Output exactly the lines that run from the top of the entries to the line holding "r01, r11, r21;", including both of those lines.
┄┄┄┄┄┄┄┄┄┄┄┄┄┄┄┄┄┄┄┄
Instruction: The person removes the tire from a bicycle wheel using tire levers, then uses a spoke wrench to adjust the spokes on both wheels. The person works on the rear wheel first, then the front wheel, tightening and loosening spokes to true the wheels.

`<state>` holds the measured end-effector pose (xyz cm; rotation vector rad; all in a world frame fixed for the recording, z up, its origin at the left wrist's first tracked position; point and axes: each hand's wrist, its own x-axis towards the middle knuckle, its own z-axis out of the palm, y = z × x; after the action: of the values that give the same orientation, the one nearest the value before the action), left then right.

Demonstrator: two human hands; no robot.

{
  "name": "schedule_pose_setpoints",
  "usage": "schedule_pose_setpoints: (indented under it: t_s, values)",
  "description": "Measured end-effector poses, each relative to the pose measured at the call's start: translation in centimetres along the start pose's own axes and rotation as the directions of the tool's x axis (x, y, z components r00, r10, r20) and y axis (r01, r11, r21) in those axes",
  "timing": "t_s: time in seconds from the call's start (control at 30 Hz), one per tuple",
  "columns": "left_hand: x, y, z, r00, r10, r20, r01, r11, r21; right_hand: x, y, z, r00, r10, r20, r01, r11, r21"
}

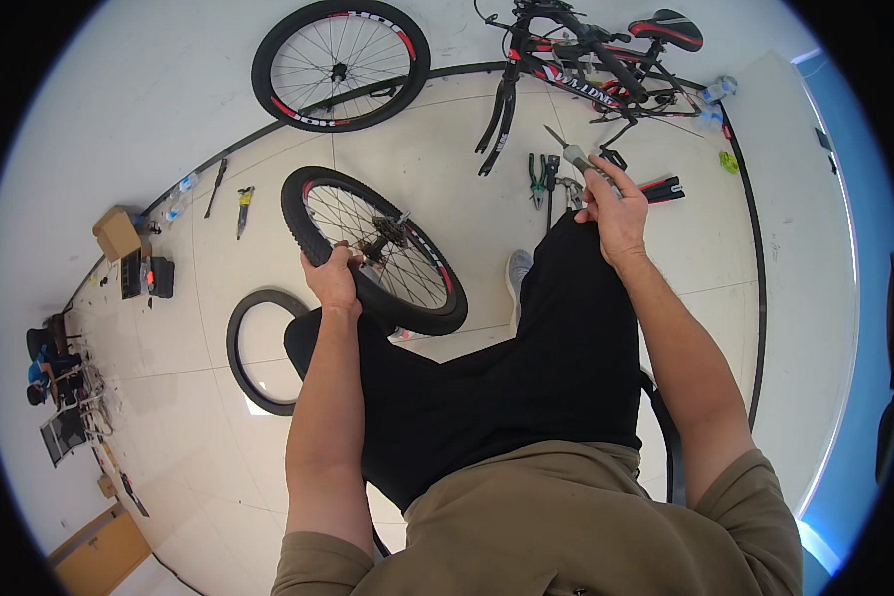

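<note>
My left hand (333, 278) is closed around the near left edge of a bicycle rear wheel (306, 221), which leans tilted by my left knee. Its black knobbly tyre, red-and-white rim and sprocket cassette (392, 229) are visible. In front of my right knee, my right hand (616, 211) grips a grey-handled tool (574, 156) with a thin, dark, pointed tip aimed up and to the left. The tip touches nothing, and the tool's exact kind is unclear. Just left of this hand lie green-handled pliers (537, 183) and other hand tools on the floor.
A bicycle frame (566, 72) without wheels stands against the far wall, beside another wheel (340, 72). A loose tyre (238, 343) lies left of my leg. Farther left are a yellow-handled tool (244, 211), an open cardboard box (121, 233) and folding chairs (63, 433).
</note>
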<state>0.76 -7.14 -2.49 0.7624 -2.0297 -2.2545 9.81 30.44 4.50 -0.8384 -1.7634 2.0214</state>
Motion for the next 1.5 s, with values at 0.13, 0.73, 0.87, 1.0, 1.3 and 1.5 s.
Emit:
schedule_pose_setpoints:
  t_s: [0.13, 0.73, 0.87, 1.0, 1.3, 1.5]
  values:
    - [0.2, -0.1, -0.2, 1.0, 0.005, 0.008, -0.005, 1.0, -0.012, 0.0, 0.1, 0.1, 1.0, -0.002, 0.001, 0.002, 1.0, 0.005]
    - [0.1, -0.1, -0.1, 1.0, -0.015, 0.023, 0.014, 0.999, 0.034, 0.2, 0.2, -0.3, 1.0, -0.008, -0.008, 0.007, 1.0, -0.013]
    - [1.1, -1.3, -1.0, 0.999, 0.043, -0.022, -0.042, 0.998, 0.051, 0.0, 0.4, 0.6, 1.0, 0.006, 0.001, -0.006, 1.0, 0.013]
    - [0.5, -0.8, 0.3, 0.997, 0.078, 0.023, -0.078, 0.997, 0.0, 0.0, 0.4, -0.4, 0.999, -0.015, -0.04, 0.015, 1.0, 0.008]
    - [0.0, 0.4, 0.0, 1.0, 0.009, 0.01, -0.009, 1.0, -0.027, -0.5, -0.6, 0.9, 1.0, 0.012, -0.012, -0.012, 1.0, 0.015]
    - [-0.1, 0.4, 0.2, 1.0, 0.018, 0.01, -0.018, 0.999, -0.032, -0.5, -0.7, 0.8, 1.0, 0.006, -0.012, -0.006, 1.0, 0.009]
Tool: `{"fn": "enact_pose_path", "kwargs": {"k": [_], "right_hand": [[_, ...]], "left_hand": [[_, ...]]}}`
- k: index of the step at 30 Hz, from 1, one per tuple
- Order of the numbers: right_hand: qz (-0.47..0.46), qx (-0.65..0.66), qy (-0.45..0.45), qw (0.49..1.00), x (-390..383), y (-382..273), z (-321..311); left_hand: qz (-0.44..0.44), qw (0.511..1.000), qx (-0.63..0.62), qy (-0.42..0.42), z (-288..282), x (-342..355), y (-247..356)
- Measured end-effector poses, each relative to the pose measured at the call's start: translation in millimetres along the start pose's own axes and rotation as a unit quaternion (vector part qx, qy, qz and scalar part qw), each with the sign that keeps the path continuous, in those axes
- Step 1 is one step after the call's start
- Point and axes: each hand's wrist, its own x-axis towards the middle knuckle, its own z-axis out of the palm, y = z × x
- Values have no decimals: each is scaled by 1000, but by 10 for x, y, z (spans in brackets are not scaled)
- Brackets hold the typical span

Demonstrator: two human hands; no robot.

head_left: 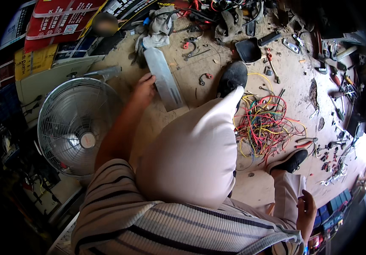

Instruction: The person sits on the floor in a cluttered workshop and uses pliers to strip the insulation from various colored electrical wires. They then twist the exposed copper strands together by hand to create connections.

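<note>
My left hand (145,89) reaches out past my left knee, its fingers closed on the near left edge of a long, flat grey metal plate (164,80). The plate has a cut-off corner at its far end and a narrow slot near its close end. Beyond that far end lies a crumpled grey work glove or rag (159,33). Down by my right shin, my right hand (306,211) hangs beside the trouser leg. Its fingers are loosely bent and a little apart, with nothing seen in them.
A round caged fan (81,127) stands to the left, close to my forearm. Between my shoes lies a tangle of coloured wires (266,123) with red-handled pliers (305,143) nearby. A black tray (248,50), loose tools and stacked boxes (59,23) surround the floor.
</note>
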Motion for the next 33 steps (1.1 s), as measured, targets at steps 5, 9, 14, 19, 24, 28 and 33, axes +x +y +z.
{"fn": "enact_pose_path", "kwargs": {"k": [5,9,14,19,24,28,33], "right_hand": [[8,24,4,1000,-22,11,18],[21,20,-2,1000,-9,-21,7],[16,6,4,1000,-35,-48,-5],[25,8,7,1000,-22,-64,-22],[24,13,7,1000,-14,-126,-25],[13,10,3,1000,-11,-144,-17],[8,24,27,999,5,-52,11]], "left_hand": [[61,932,354,42,55,-7,-277],[144,811,562,77,264,-186,-306],[198,719,653,132,328,-156,-154],[249,665,687,154,84,315,-152],[249,693,669,105,75,543,-88],[300,704,616,184,104,860,269],[140,703,610,338,341,1270,727]]}}
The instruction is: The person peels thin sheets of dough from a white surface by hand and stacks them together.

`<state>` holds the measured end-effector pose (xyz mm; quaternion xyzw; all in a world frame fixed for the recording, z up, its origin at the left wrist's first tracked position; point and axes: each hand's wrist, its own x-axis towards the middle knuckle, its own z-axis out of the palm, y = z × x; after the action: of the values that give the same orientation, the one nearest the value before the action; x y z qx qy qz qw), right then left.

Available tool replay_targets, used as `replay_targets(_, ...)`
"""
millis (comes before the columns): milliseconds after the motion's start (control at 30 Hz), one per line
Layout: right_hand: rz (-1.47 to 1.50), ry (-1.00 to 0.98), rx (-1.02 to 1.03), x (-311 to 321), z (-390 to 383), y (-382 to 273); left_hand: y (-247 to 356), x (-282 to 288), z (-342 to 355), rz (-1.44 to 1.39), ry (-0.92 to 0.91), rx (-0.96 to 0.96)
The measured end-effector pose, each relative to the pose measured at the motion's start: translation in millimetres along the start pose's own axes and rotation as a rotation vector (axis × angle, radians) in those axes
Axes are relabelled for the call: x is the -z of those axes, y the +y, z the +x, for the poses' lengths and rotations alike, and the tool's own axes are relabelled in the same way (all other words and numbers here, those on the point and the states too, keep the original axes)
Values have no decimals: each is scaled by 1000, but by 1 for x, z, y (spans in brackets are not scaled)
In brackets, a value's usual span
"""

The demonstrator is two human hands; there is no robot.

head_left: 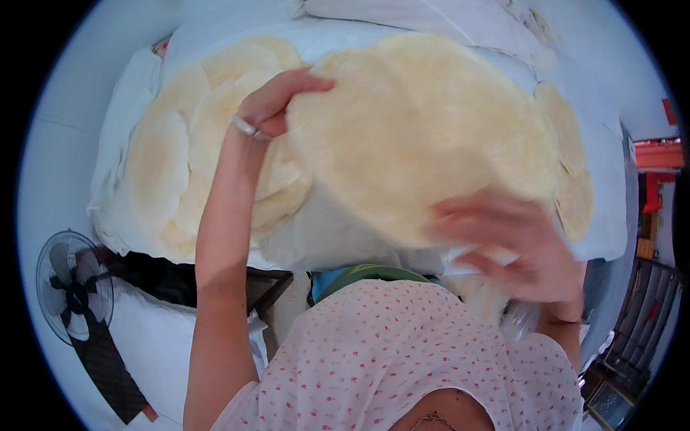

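My left hand [277, 100] is closed on the left edge of a large, thin, pale-yellow flatbread [359, 122], with the thumb over its upper side. The sheet is raised and tilted above the cloth-covered table [323, 223]. At its lower right edge, my right hand [507, 241] is blurred by motion, thumb and fingers apart; whether the fingertips touch the sheet is unclear. Another rounded flatbread edge shows behind the held one, so I cannot tell if it is one sheet or two. Left of it lies an overlapping spread of similar flatbreads [162, 169].
More flatbreads [571, 158] overlap along the table's right side. White folded cloth [424, 21] lies at the far edge. A standing fan [75, 287] is at the lower left beside a white sack-like bundle [154, 337]. Dark shelving [643, 316] stands at the right.
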<state>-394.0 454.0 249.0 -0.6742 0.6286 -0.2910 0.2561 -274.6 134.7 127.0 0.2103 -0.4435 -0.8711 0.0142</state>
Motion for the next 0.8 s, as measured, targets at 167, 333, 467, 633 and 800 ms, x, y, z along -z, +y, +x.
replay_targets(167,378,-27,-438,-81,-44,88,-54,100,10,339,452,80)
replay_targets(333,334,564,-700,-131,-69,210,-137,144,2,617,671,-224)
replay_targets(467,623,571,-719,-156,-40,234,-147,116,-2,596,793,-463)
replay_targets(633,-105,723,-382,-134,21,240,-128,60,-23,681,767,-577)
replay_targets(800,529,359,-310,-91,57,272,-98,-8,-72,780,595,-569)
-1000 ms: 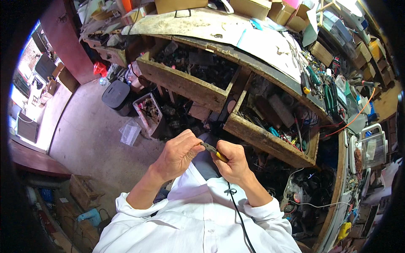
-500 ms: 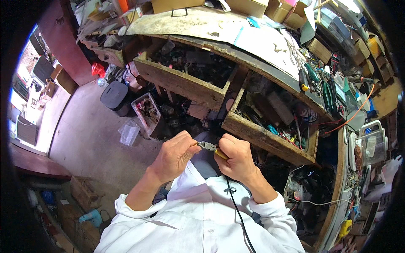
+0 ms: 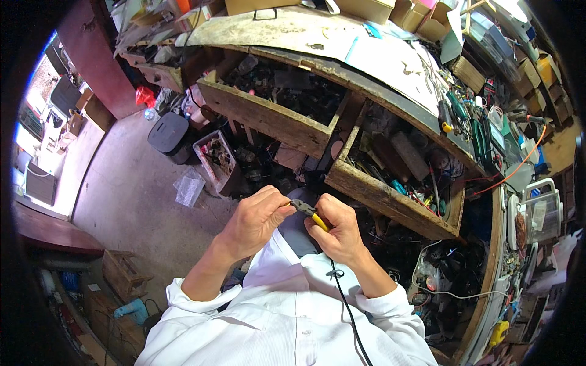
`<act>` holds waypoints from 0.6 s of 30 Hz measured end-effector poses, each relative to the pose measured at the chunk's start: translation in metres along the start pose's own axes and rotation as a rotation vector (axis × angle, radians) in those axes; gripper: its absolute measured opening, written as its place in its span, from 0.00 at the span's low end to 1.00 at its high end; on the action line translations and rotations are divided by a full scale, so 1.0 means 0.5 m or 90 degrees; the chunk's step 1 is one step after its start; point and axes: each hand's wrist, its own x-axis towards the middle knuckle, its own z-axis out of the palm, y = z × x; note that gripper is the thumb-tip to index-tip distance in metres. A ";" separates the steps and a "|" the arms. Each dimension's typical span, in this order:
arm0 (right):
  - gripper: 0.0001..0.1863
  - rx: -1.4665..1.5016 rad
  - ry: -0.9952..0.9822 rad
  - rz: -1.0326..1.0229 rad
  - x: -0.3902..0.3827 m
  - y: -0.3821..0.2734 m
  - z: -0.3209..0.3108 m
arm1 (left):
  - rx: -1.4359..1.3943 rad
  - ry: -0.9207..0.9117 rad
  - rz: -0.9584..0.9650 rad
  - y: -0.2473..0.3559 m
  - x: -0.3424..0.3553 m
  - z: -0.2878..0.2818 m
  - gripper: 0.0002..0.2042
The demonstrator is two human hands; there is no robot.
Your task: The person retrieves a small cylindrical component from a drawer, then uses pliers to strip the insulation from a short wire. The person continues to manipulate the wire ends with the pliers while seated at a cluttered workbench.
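Observation:
My right hand (image 3: 339, 229) is wrapped round the yellow handles of a pair of pliers (image 3: 303, 208). The metal jaws point up and left, toward my left hand (image 3: 259, 221). That hand is closed in a pinch right at the jaw tips. Something small sits between its thumb and fingers, too hidden to name. Below my right hand a black cable (image 3: 343, 302) with a small loop in it runs down over my white shirt. Whether the cable reaches into either hand, I cannot tell.
Two cluttered wooden drawers stand pulled out from the bench: one (image 3: 265, 113) ahead, one (image 3: 390, 202) to the right. Tools (image 3: 479, 131) crowd the bench's right end. A dark bin (image 3: 168, 134), a box of scraps (image 3: 215, 160) and a clear plastic bag (image 3: 189, 186) are on the floor.
The pliers have tilted, from nearly level to sloping down toward my right hand, and more of the yellow handle shows. My left hand keeps its pinch at the jaws.

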 end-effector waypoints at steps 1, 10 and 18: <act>0.13 0.028 -0.001 0.016 -0.002 0.001 0.002 | -0.002 0.004 -0.007 0.002 0.000 0.001 0.11; 0.10 0.104 0.014 0.063 -0.007 -0.002 0.014 | 0.002 0.030 -0.009 0.011 0.005 0.005 0.11; 0.17 -0.076 0.089 -0.007 -0.001 -0.012 -0.006 | 0.013 -0.125 -0.002 0.023 0.016 -0.025 0.09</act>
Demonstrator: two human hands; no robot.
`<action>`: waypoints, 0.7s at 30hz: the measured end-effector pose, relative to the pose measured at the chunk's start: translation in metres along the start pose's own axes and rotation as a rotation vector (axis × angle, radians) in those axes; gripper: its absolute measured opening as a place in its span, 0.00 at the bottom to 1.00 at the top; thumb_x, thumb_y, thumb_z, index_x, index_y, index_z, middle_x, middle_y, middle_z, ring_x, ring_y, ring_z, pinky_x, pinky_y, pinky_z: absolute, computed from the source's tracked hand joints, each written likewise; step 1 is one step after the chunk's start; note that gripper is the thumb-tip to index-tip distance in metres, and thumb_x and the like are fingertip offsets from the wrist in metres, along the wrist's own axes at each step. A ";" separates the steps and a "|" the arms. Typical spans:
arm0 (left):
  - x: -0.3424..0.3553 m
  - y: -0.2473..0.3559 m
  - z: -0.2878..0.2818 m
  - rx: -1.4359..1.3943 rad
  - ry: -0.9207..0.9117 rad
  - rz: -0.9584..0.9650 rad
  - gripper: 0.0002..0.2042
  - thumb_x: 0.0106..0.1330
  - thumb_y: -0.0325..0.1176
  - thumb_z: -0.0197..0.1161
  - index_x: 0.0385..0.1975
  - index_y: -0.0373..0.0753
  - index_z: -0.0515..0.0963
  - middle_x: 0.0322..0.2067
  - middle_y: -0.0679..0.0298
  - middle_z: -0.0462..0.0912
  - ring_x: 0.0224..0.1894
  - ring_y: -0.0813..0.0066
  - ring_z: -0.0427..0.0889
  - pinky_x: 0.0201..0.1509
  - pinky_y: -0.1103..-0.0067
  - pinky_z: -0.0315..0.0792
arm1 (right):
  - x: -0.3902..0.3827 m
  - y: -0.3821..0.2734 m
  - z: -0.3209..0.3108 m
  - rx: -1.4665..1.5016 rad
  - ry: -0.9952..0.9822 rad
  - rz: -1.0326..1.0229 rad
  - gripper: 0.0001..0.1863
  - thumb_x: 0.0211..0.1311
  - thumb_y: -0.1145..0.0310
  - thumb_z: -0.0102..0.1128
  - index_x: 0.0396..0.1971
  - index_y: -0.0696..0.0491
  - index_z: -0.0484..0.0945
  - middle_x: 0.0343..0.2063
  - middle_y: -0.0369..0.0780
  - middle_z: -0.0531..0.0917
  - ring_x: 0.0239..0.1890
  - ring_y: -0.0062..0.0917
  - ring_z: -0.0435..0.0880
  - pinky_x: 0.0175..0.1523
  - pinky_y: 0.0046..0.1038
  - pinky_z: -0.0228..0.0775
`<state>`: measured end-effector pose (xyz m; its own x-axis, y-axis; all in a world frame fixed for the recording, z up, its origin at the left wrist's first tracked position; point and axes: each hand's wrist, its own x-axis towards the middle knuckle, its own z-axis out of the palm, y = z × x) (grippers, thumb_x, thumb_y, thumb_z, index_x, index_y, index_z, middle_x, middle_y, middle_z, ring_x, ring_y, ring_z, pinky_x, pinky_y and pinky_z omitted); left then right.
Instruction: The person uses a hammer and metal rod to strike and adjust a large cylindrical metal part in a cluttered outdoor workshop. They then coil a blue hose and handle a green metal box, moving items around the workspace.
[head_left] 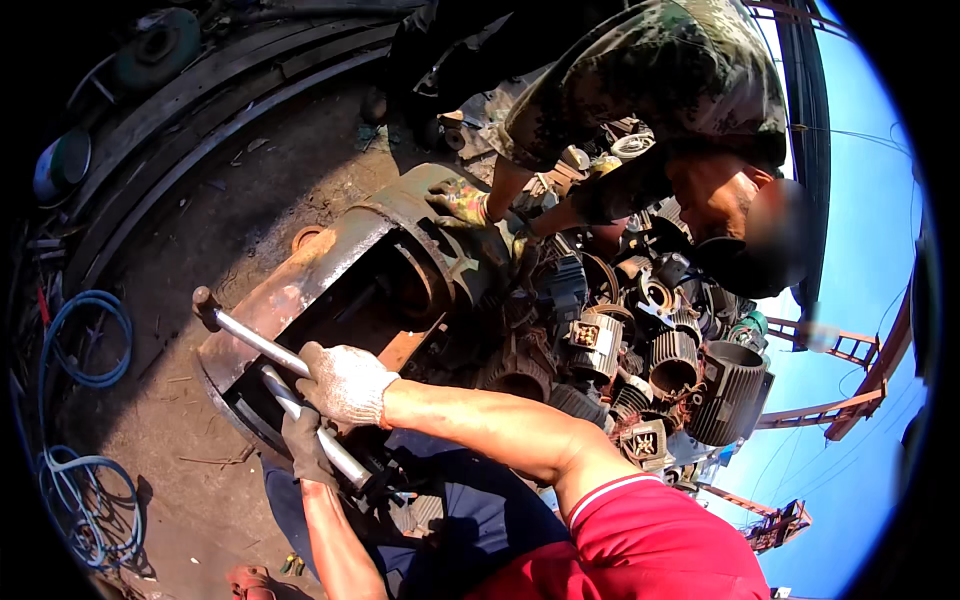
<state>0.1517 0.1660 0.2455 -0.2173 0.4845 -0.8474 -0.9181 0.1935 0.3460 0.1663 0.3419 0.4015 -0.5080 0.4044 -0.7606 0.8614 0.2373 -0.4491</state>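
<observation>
My right hand [342, 383], in a whitish knit glove, is closed on the silver handle of a hammer [258, 338], whose rusty head is raised at the left. Below it, my left hand [304, 440], in a dark glove, grips a silver metal bar [343, 455] that slants up to the open end of a large, rusty, greenish cylindrical housing [291, 285]. The housing lies on its side with a long rectangular opening and a dark interior. A co-worker in camouflage clothing [660, 70] bends over its far end, with a patterned gloved hand [455, 200] resting on it.
A pile of old finned motor casings [675, 365] lies to the right. Blue coiled hoses [85, 345] lie on dirt ground [180, 400] at the left, near long metal beams [200, 110] and a white-and-green bucket [62, 168]. Rusty steel framework [850, 400] stands against the sky.
</observation>
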 end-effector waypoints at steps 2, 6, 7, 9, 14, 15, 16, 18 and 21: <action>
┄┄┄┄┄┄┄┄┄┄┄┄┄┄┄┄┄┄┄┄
» **EXERCISE ANSWER**:
Instruction: The person removes the tire from a bicycle wheel using tire levers, then uses a spoke wrench to adjust the spokes on both wheels. The person works on the rear wheel first, then the front wheel, tightening and loosening spokes to true the wheels.

`<state>` holds the measured end-effector pose (xyz cm; rotation vector rad; all in a world frame fixed for the recording, z up, its origin at the left wrist's first tracked position; point and axes: each hand's wrist, its own x-axis towards the middle knuckle, its own z-axis out of the palm, y = z × x; after the action: of the values that give the same orientation, the one nearest the value before the action), left then right.

Demonstrator: two human hands; no robot.

{
  "name": "schedule_pose_setpoints",
  "usage": "schedule_pose_setpoints: (indented under it: t_s, values)",
  "description": "Measured end-effector poses, each relative to the pose measured at the call's start: translation in centimetres along the start pose's own axes and rotation as the directions of the tool's x axis (x, y, z components r00, r10, r20) and y axis (r01, r11, r21) in those axes",
  "timing": "t_s: time in seconds from the call's start (control at 30 Hz), one per tuple",
  "columns": "left_hand: x, y, z, r00, r10, r20, r01, r11, r21; right_hand: x, y, z, r00, r10, r20, r01, r11, r21"

The answer, as written, is complete.